Re: Improving N-Distinct estimation by ANALYZE

From: Manfred Koizar <mkoi-pg(at)aon(dot)at>
To: Simon Riggs <simon(at)2ndquadrant(dot)com>
Cc: josh(at)agliodbs(dot)com, pgsql-hackers(at)postgresql(dot)org
Subject: Re: Improving N-Distinct estimation by ANALYZE
Date: 2006-01-16 20:24:38
Message-ID: 50dns19bc4cs20tgg7aq4d3l80ph1f6vjq@4ax.com
Views: Raw Message | Whole Thread | Download mbox | Resend email
Thread:
Lists: pgsql-hackers

On Fri, 13 Jan 2006 19:18:29 +0000, Simon Riggs
<simon(at)2ndquadrant(dot)com> wrote:
>I enclose a patch for checking out block sampling.

Can't comment on the merits of block sampling and your implementation
thereof. Just some nitpicking:

|! * Row Sampling: As of May 2004, we use the Vitter algorithm to create

Linking the use of the Vitter algorithm to May 2004 is not quite
appropriate.
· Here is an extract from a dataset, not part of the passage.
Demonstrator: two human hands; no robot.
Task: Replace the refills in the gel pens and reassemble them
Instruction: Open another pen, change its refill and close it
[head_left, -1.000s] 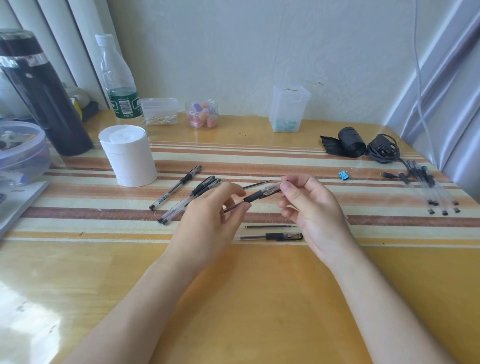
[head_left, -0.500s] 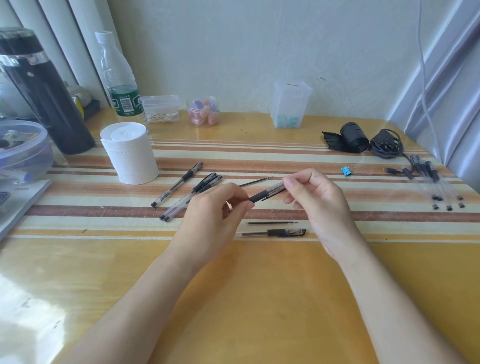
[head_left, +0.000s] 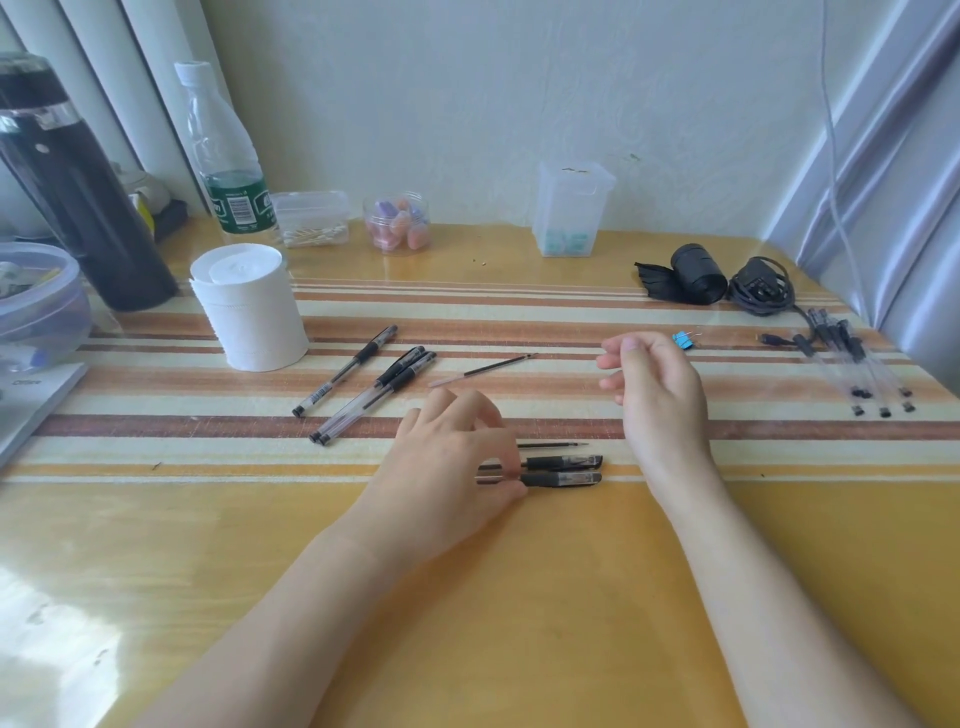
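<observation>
left hand (head_left: 447, 467) pinching the nearer pen barrel (head_left: 558, 478) on the striped mat (head_left: 156, 426), second barrel (head_left: 563, 461) just behind, right hand (head_left: 657, 395) lifted beyond them, fingers loosely curled, empty

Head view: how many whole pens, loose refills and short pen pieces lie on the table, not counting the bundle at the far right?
Whole pens: 3
Loose refills: 2
Short pen pieces by the left hand: 2
Total: 7
</observation>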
We introduced two stage sampling at that time.

| * a random sample of targrows rows (or less, if there are less in the
|! * sample of blocks). In this case, targblocks is always the same as
|! * targrows, so we always read one row per block.
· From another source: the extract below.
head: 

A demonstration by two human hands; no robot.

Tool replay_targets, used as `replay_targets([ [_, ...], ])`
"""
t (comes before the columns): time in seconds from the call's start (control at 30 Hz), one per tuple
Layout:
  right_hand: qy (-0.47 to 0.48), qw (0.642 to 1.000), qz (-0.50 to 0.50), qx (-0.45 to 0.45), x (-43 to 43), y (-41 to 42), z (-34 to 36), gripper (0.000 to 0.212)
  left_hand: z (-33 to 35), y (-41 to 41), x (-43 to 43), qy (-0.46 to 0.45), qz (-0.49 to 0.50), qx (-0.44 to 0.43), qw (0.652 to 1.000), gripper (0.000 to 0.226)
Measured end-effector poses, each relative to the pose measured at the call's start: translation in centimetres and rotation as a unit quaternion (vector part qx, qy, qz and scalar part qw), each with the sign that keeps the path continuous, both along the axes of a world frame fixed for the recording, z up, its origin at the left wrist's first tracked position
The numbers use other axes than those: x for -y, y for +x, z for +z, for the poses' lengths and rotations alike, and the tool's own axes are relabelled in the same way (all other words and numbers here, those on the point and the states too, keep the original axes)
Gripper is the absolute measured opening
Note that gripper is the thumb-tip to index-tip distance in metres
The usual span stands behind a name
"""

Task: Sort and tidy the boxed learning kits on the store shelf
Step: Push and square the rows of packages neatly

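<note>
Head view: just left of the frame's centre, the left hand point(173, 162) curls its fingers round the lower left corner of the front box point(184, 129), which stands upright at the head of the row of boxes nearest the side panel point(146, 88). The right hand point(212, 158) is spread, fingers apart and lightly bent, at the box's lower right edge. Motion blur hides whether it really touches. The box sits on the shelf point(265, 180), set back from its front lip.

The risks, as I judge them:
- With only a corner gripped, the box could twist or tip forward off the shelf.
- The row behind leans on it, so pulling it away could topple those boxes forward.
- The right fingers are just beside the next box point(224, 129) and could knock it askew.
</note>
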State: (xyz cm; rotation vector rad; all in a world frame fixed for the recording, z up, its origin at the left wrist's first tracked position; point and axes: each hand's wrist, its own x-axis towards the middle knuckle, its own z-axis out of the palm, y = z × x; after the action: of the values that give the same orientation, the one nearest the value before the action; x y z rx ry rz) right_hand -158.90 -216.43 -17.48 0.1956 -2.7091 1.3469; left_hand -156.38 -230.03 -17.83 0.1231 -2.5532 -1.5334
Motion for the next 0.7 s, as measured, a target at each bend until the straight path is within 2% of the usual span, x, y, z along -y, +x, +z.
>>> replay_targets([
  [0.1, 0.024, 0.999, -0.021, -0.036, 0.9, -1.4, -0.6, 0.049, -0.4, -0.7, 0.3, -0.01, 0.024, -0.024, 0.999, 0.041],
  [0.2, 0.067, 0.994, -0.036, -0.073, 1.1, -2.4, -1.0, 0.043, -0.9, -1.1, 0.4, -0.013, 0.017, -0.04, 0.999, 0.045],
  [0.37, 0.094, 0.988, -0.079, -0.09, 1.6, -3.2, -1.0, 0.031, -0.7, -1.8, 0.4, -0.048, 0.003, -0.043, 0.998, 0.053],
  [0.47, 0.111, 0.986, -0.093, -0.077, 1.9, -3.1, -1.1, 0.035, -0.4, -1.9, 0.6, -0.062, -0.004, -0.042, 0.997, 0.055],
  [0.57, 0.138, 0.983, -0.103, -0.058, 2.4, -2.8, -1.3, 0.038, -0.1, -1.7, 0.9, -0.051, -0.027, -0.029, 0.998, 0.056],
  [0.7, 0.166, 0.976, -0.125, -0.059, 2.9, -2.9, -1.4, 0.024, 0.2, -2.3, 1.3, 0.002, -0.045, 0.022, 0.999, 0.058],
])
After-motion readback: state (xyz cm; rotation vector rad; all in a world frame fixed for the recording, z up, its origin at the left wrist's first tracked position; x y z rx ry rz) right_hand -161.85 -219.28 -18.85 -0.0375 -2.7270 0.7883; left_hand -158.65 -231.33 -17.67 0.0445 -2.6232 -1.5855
This is just wrong, unless you add "on average". Even then it is a
bit misleading, because in most cases we *read* more tuples than we
use.

| * Although every row has an equal chance of ending up in the final
| * sample, this sampling method is not perfect: not every possible
| * sample has an equal chance of being selected. For large relations
| * the number of different blocks represented by the sample tends to be
|! * too small. In that case, block sampling should be used.

Is the last sentence a fact or personal opinion?

| * block. The previous sampling method put too much credence in the row
| * density near the start of the table.

FYI, "previous" refers to the date mentioned above:
previous == before May 2004 == before two stage sampling.

|+ /* Assume that we will have rows at least 64 bytes wide
|+ * Currently we're very unlikely to overflow availMem here
|+ */
|+ if ((allocrows * sizeof(HeapTuple)) > (allowedMem >> 4))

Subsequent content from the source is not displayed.